While Ashir denounces terrorism and all attacks on civilians, such as 9/11, he has turned his family’s living room into a shrine to his political beliefs. One wall of his living room features a life-sized portrait of Sheik Hassan Nasrallah, the leader of Hezbollah, the organization that Canada has deemed a terrorist organization. On the other is a picture of former Iranian leader Ayatollah Khomeini.
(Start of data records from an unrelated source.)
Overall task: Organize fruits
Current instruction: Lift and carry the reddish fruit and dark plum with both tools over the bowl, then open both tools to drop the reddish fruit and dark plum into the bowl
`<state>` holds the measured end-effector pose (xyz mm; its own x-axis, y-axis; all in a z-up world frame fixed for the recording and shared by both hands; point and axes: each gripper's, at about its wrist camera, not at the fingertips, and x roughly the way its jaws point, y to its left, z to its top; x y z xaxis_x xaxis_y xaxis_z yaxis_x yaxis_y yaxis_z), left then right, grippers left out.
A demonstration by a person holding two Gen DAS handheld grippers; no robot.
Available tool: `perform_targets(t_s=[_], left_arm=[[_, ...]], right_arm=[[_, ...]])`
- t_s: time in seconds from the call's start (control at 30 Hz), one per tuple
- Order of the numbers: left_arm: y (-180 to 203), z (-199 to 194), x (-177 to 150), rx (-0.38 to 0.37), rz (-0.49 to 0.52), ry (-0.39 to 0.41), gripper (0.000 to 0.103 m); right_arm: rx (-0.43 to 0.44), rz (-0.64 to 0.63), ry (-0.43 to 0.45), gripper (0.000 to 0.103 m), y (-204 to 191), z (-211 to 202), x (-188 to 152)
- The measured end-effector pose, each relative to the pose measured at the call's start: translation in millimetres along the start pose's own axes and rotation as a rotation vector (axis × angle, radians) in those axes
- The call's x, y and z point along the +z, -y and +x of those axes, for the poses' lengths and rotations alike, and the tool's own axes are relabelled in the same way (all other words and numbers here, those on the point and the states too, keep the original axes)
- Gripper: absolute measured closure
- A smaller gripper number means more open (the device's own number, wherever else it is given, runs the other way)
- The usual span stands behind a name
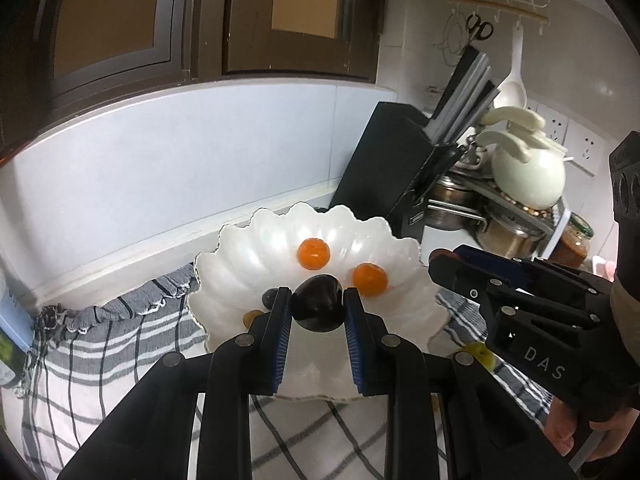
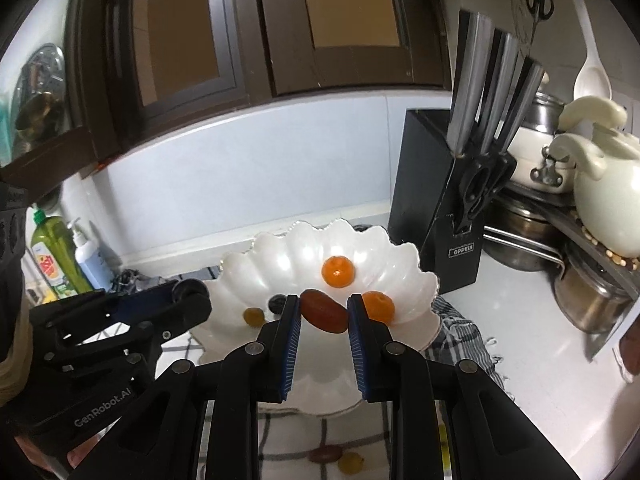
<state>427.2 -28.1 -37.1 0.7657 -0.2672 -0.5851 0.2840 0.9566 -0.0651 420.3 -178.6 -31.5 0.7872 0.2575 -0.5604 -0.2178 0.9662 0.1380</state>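
Claws point(image 1: 317, 300) point(image 2: 324, 313) narrow — each pinching fruit.

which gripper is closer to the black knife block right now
Right. The right gripper holds a reddish-brown fruit over the white bowl on the knife block's side; the left gripper, holding a dark plum, sits farther away.
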Motion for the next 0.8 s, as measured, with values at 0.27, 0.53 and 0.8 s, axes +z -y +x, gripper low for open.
perform_targets(t_s=[0.27, 0.53, 0.8], left_arm=[[-6, 36, 6, 0.013, -0.004, -0.066, 0.077], [-8, 71, 5, 0.033, 0.013, -0.134, 0.077], [-12, 103, -1, 0.026, -0.005, -0.219, 0.076]], right_arm=[[-0.007, 0.009, -0.082, 0.078, 8, 37, 1], [-0.023, 0.014, -0.174, 0.078, 17, 74, -7], [-0.033, 0.025, -0.243, 0.078, 28, 100, -12]])
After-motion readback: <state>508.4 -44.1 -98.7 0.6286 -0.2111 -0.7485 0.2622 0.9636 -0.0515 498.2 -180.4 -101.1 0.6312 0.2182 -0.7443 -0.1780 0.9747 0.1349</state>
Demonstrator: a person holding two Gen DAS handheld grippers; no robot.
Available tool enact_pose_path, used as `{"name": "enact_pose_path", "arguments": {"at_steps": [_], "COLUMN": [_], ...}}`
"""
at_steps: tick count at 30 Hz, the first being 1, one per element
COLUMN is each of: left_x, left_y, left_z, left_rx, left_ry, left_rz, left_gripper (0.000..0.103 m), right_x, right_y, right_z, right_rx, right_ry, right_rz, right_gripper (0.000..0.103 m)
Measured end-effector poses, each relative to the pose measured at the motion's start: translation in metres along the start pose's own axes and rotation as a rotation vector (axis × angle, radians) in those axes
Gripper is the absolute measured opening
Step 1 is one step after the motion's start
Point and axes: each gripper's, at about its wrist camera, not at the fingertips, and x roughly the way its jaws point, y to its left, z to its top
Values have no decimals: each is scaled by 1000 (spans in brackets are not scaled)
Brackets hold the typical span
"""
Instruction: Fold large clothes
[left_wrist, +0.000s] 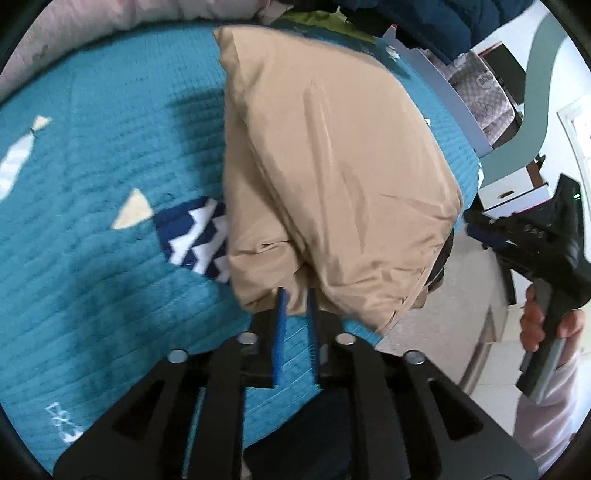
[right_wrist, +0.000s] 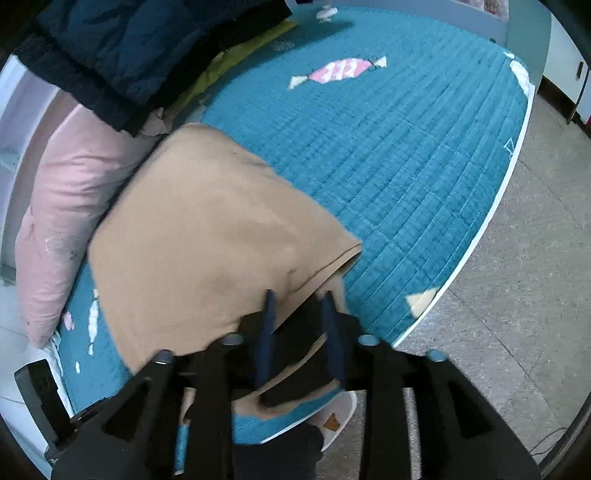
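A folded tan garment (left_wrist: 332, 177) lies on a bed under a teal quilted bedspread (left_wrist: 110, 277), directly ahead of both grippers we hold. In the left wrist view, the left gripper (left_wrist: 296, 295) sits at the garment's near edge, its blue-padded fingers (left_wrist: 281, 325) a narrow gap apart; the tan cloth reaches down to their tips, but we cannot tell whether any of it is pinched between them. In the right wrist view, the right gripper (right_wrist: 298, 297) has its jaws parted wider, straddling the garment's near corner, where the tan top layer (right_wrist: 207, 240) lifts off a dark lining (right_wrist: 295, 373); the pads do not appear to press on the fabric.

Beyond the left gripper's tips and to their left, a navy-and-white chevron patch (left_wrist: 195, 236) on the bedspread peeks out from under the garment. To that gripper's far right, a person's hand (left_wrist: 546, 321) holds the handle of the other gripper (left_wrist: 535, 236) off the bed's edge, above the pale floor (left_wrist: 436, 332).

Ahead of the right gripper and to its left lies a pink pillow (right_wrist: 66, 206), with a pile of dark blue clothes (right_wrist: 129, 48) further beyond it. A pink candy-shaped patch (right_wrist: 340, 70) marks the bedspread far ahead, and tiled floor (right_wrist: 517, 277) runs along that gripper's right.
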Motion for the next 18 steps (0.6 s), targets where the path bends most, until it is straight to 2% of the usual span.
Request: {"name": "enact_pose_path", "arguments": {"at_steps": [1, 2, 4, 5, 7, 10, 14, 18], "left_x": [-9, -17, -29, -37, -52, -74, -101, -138], "left_y": [5, 7, 8, 8, 10, 15, 15, 18], "left_z": [-5, -9, -15, -18, -26, -33, -38, -53], "left_rx": [7, 14, 16, 18, 12, -17, -47, -37], "left_ry": [-12, -23, -46, -71, -105, -131, -186, -241], "left_rz": [15, 35, 88, 125, 163, 169, 191, 223], "left_gripper": [24, 29, 61, 64, 74, 79, 87, 88], "right_x": [-6, -13, -26, -29, -33, -37, -59, -84], "right_y": [2, 10, 23, 26, 37, 53, 86, 121], "right_z": [-4, -10, -21, -26, -35, -50, -81, -108], "right_rx": [-4, -12, -11, -7, -1, 4, -22, -82], "right_ry": [-12, -36, -78, -91, -84, -71, -128, -199], "right_rz": [-4, -18, -28, -17, 15, -16, 7, -20], "right_gripper": [56, 62, 86, 91, 94, 94, 94, 94]}}
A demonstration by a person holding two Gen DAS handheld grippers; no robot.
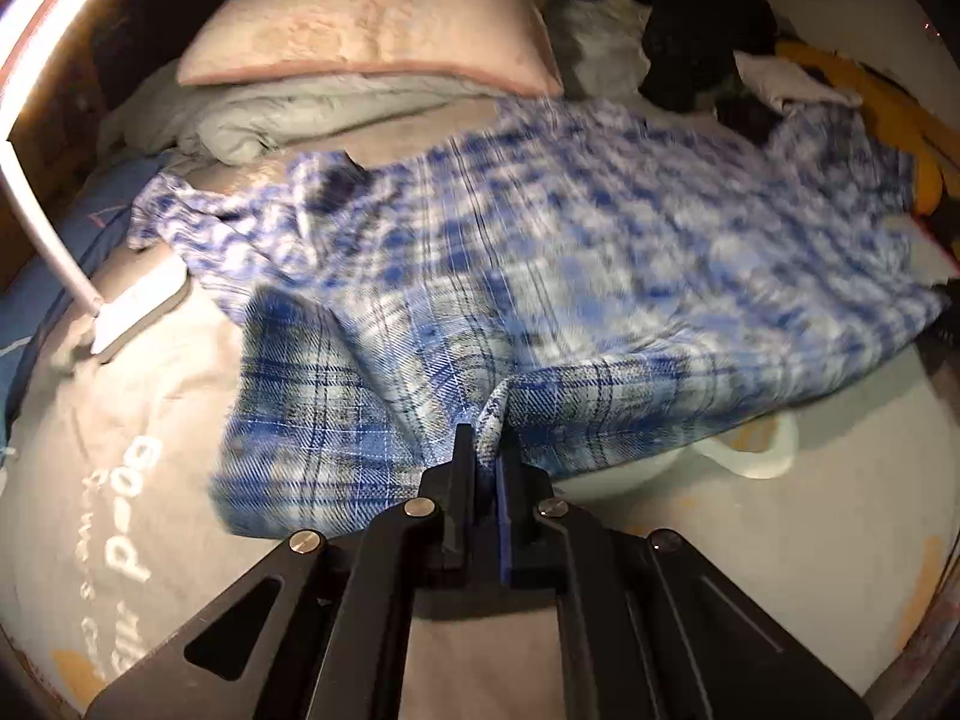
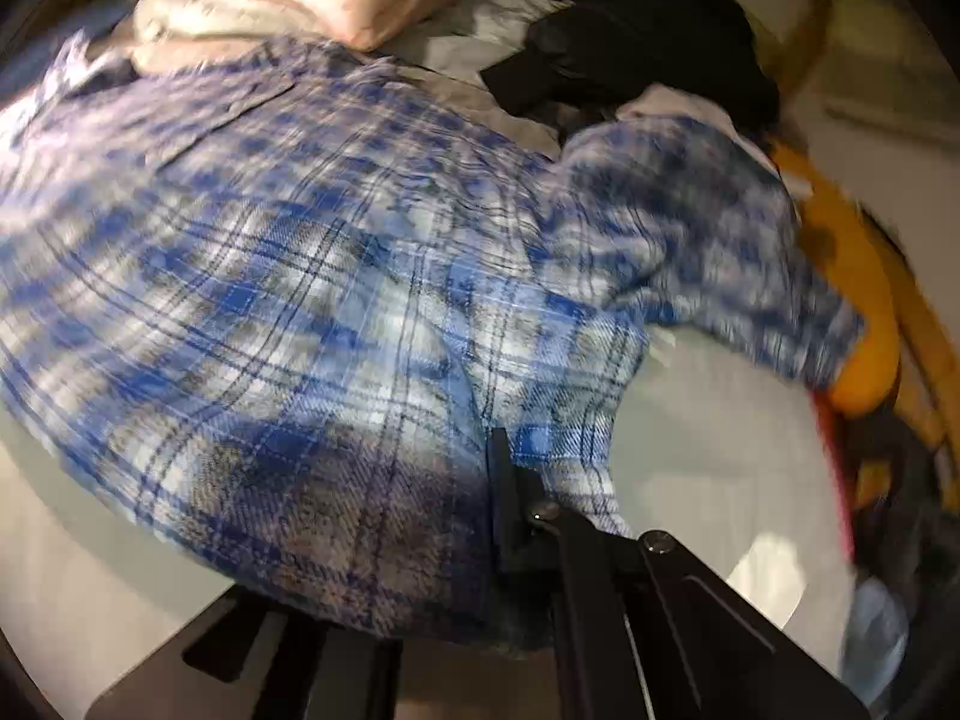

On his television are Arab-language newscasts pulled down by satellite dish from Iran and Syria and Lebanon.

“I don’t have Shaw cable [the local cable TV service],” he explains, as his TV flashes a re-created scene of an Israeli soldier slapping an Arab woman. “I can’t take all the western media always talking about mosques and terrorism. “For me the fascist is [U.S. President George] Bush. He is the terrorist.”

As the tea is finished, and his guest readies for departure, Ashir lets it be known that, as a devout Muslim, he’s not afraid to go and fight Americans in Iraq, or die tomorrow doing so.

“If I am called back to Iraq, I will go,” he said. “If there is a call to jihad, I will go. So will many others.”

And you finish the article and apart from thinking “well just fucking go, then. Have there not been enough calls to jihad?” you feel pity for the journalist. You can see him or her sitting there in this Hezbollah shrine in the leafy Victoria suburb, listening to this unhinged ranting, thinking, “fucking hell, they told me this guy was a moderate. How the hell do I write this one up? Oh, bollocks to it.”

Link (from “Sense of unease” on).

You know things are fucked up when you find yourself feeling pity for a journalist.